In [2]:
import embedding_prepare
import clean_data
import create_table 
import multiprocessing
import pandas as pd
import processing 
from tqdm import tqdm
import numpy as np
import torch
from torch import nn
from torch.utils import data
from torch.nn import functional as F
from sklearn.metrics import accuracy_score

import tensorflow as tf
from tensorflow.python.keras.layers import Dense, Input, LSTM, Embedding, Dropout, Activation, GRU, Conv1D
from tensorflow.python.keras.layers import Bidirectional, GlobalMaxPool1D, GlobalMaxPooling1D, GlobalAveragePooling1D
from tensorflow.python.keras.layers import Input, Embedding, Dense, Conv2D, MaxPool2D, concatenate, Add
from tensorflow.python.keras.layers import Reshape, Flatten, Concatenate, Dropout, SpatialDropout1D
from tensorflow.python.keras.optimizers import Adam
from tensorflow.python.keras.models import Model
from tensorflow.python.keras import backend as K
from keras.engine.topology import Layer
from tensorflow.python.keras import initializers, regularizers, constraints, optimizers, layers

In [3]:
Table = create_table.uncommon_char_table()
data = pd.read_csv('train.csv')

In [4]:
len(data)

1804874

In [4]:
dat = data.comment_text.tolist()
text_list = []

In [5]:
for d in tqdm(dat):
    text_list.append(clean_data.normalize(d))

100%|██████████| 1804874/1804874 [21:37<00:00, 1391.07it/s]


In [6]:
X_train, X_test, y_train, y_test = processing.clean(text_list,data)

In [7]:
x_train,x_test, word_dict = processing.token(X_train,X_test)

In [8]:
glove_matrix, _ = embedding_prepare.gensim_to_embedding_matrix(word_dict,"glove.840B.300d.txt",)
wiki_matrix, _ = embedding_prepare.gensim_to_embedding_matrix(word_dict,"wiki-news-300d-1M.vec",)
embedding_matrix = np.concatenate([glove_matrix, wiki_matrix], axis=-1)

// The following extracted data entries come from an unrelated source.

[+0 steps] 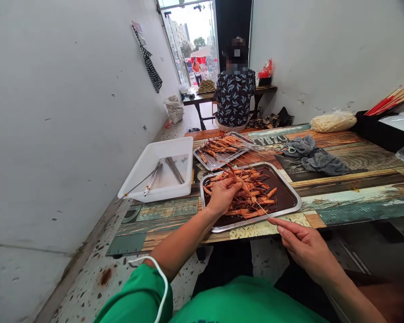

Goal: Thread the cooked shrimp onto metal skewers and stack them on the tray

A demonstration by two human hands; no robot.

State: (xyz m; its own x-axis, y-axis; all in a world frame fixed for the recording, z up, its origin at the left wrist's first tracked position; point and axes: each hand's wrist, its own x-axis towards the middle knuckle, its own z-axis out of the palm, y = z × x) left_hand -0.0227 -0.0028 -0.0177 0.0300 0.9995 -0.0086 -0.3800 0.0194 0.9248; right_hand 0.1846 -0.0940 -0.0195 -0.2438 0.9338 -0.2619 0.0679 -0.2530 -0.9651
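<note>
Over a metal tray [291, 207] of dark sauce, my left hand [224, 195] pinches a brown marinated piece that looks like a duck tongue [245, 187]. Several more duck tongues [256, 211] lie heaped in the sauce beneath it. My right hand [301, 242], closed near the table's front edge, grips a thin metal skewer [261, 207]. The skewer slants up and left to the piece at my left fingers. Whether its tip has pierced the meat cannot be made out.
Behind is a second tray [207, 165] with skewered pieces [222, 144]. A white plastic tub [144, 157] with metal skewers [175, 169] stands left. Grey cloths [323, 161], bundled sticks [333, 121] and a black box [373, 130] are right. A person [235, 96] sits at the far table.
</note>
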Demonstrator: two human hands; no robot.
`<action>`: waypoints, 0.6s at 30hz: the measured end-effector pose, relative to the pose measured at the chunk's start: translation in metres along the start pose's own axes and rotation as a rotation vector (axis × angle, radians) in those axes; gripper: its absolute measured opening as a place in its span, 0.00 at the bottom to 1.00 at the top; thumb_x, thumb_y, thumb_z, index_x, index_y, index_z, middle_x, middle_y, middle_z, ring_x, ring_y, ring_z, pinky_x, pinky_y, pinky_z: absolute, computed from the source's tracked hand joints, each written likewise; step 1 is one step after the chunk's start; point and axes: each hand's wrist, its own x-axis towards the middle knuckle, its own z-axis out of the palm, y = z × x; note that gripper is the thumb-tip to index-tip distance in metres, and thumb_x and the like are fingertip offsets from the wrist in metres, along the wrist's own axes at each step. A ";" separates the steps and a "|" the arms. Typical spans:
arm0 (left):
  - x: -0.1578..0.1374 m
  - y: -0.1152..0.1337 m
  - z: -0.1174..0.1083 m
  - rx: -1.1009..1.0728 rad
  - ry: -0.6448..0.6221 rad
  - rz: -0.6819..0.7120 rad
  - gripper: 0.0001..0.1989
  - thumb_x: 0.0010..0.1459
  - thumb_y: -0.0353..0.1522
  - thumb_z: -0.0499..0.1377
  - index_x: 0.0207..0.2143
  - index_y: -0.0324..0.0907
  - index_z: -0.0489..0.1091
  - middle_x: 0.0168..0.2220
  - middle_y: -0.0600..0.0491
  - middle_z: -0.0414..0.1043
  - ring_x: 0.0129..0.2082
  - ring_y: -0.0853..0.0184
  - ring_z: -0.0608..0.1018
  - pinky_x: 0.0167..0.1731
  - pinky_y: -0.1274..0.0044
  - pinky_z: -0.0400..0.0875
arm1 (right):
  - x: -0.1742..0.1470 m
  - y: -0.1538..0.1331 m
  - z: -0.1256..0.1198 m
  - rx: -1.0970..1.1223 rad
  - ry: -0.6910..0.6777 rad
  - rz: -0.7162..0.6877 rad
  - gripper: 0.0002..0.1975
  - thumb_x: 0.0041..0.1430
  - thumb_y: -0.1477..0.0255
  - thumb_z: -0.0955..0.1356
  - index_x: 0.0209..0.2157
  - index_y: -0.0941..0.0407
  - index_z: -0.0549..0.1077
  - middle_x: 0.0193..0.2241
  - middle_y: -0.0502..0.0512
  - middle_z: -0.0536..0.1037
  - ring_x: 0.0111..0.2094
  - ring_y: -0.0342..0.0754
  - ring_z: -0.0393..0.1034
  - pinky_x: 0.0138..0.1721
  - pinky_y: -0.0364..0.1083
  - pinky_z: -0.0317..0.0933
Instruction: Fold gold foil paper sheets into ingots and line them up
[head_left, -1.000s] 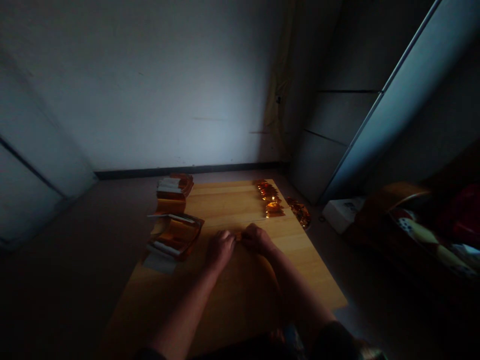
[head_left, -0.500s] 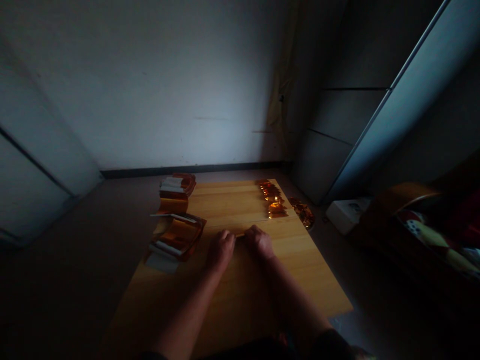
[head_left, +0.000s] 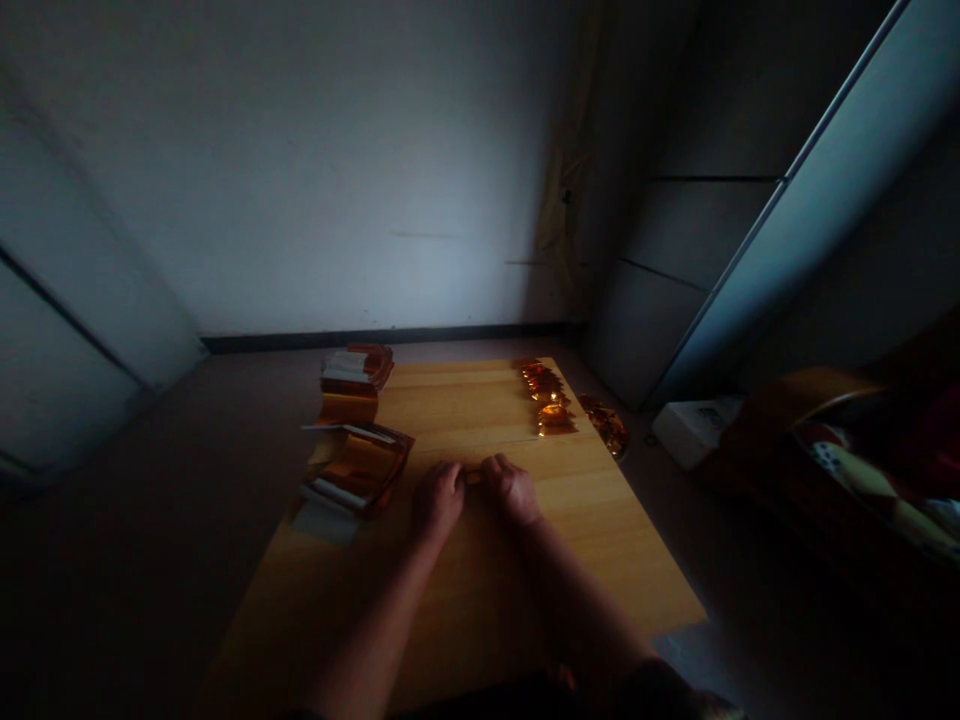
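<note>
Over the middle of the wooden table, my left hand [head_left: 441,497] and my right hand [head_left: 511,487] are closed on the two ends of a small piece of gold foil paper [head_left: 472,477]. Only a short strip of it shows between my fingers; the rest is hidden. Left of my left hand lies a stack of gold foil sheets [head_left: 365,462] with pale edges. Beyond my right hand, a row of folded shiny gold foil pieces [head_left: 555,418] runs along the table's far right edge.
The wooden table [head_left: 600,540] carries another stack of foil and pale sheets [head_left: 358,368] at its far left corner. More shiny foil pieces [head_left: 606,427] lie below the right edge. A white box [head_left: 694,430] stands on the floor at right, beside a wooden-armed seat [head_left: 817,385].
My hands have drawn slightly closer together, and the visible strip of foil between them looks shorter and thicker. The stacks and the foil row have stayed in place.
</note>
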 end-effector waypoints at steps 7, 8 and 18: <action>0.000 -0.002 0.002 -0.019 -0.005 0.002 0.13 0.58 0.25 0.49 0.38 0.42 0.72 0.38 0.49 0.75 0.39 0.66 0.74 0.42 0.76 0.66 | -0.001 0.000 -0.001 0.017 -0.005 -0.029 0.06 0.64 0.74 0.61 0.35 0.56 0.69 0.32 0.53 0.73 0.28 0.42 0.67 0.26 0.40 0.50; 0.000 -0.002 0.002 -0.026 -0.002 -0.004 0.14 0.58 0.25 0.49 0.38 0.42 0.72 0.38 0.49 0.75 0.39 0.66 0.74 0.42 0.76 0.66 | -0.001 0.000 -0.002 0.031 0.000 -0.033 0.06 0.64 0.74 0.61 0.34 0.56 0.68 0.32 0.53 0.73 0.28 0.42 0.67 0.26 0.40 0.50; -0.001 -0.006 0.004 -0.088 0.031 0.014 0.14 0.57 0.24 0.50 0.37 0.42 0.73 0.37 0.49 0.75 0.38 0.66 0.75 0.42 0.76 0.68 | 0.000 -0.001 0.002 0.050 0.014 -0.007 0.07 0.64 0.69 0.62 0.33 0.55 0.69 0.30 0.52 0.74 0.26 0.41 0.67 0.24 0.40 0.50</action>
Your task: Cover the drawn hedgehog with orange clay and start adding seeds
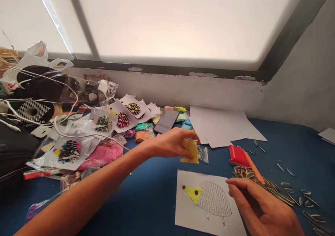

2196017it [02:36, 13988.54it/s]
999995it [01:06, 15024.41it/s]


In [16]:
x_train_torch = torch.tensor(x_train, dtype=torch.long)
x_test_torch = torch.tensor(x_test, dtype=torch.long)
y_train_torch = torch.tensor(y_train, dtype=torch.float32)
features = len(word_dict)+1

In [21]:
train_dataset = data.TensorDataset(x_train_torch, y_train_torch)
test_dataset = data.TensorDataset(x_test_torch)

In [17]:
class SpatialDropout(nn.Dropout2d):
    def forward(self, x):
        x = x.unsqueeze(2)    
        x = x.permute(0, 3, 2, 1) 
        x = super(SpatialDropout, self).forward(x)  
        x = x.permute(0, 3, 2, 1) 
        x = x.squeeze(2) 
        return x

def sigmoid(x):
    return 1 / (1 + np.exp(-x))

In [18]:
class NeuralNet(nn.Module):
    def __init__(self, embedding_matrix, num_aux_targets):
        super(NeuralNet, self).__init__()
        self.embedding = nn.Embedding(features, 600)
        self.embedding.weight = nn.Parameter(torch.tensor(embedding_matrix, dtype=torch.float32))
        self.embedding.weight.requires_grad = False
        self.embedding_dropout = SpatialDropout(0.3)
        
        self.lstm1 = nn.LSTM(600, 128, bidirectional=True, batch_first=True)
        self.lstm2 = nn.LSTM(128 * 2, 128, bidirectional=True, batch_first=True)
        
        self.linear1 = nn.Linear(512, 512)
        self.linear2 = nn.Linear(512, 512)
        
        self.linear_out = nn.Linear(512, 1)
        self.linear_aux_out = nn.Linear(512, num_aux_targets)
        
    def forward(self, x):
        h_embedding = self.embedding(x)
        h_embedding = self.embedding_dropout(h_embedding)
        
        h_lstm1, _ = self.lstm1(h_embedding)
        h_lstm2, _ = self.lstm2(h_lstm1)
        
        avg_pool = torch.mean(h_lstm2, 1)
        max_pool, _ = torch.max(h_lstm2, 1)
        
        h_conc = torch.cat((max_pool, avg_pool), 1)
        h_conc_linear1  = F.relu(self.linear1(h_conc))
        h_conc_linear2  = F.relu(self.linear2(h_conc))
        
        hidden = h_conc + h_conc_linear1 + h_conc_linear2
        result = self.linear_out(hidden)
        aux_result = self.linear_aux_out(hidden)
        
        out = torch.cat([result, aux_result], 1)
        return out 

In [19]:
model = NeuralNet(embedding_matrix, 6)

In [27]:
def train_model(model, train, test, loss_fn, output_dim, lr=0.001,
                batch_size=512, n_epochs=4,
                enable_checkpoint_ensemble=True):
    param_lrs = [{'params': param, 'lr': lr} for param in model.parameters()]
    optimizer = torch.optim.Adam(param_lrs, lr=lr)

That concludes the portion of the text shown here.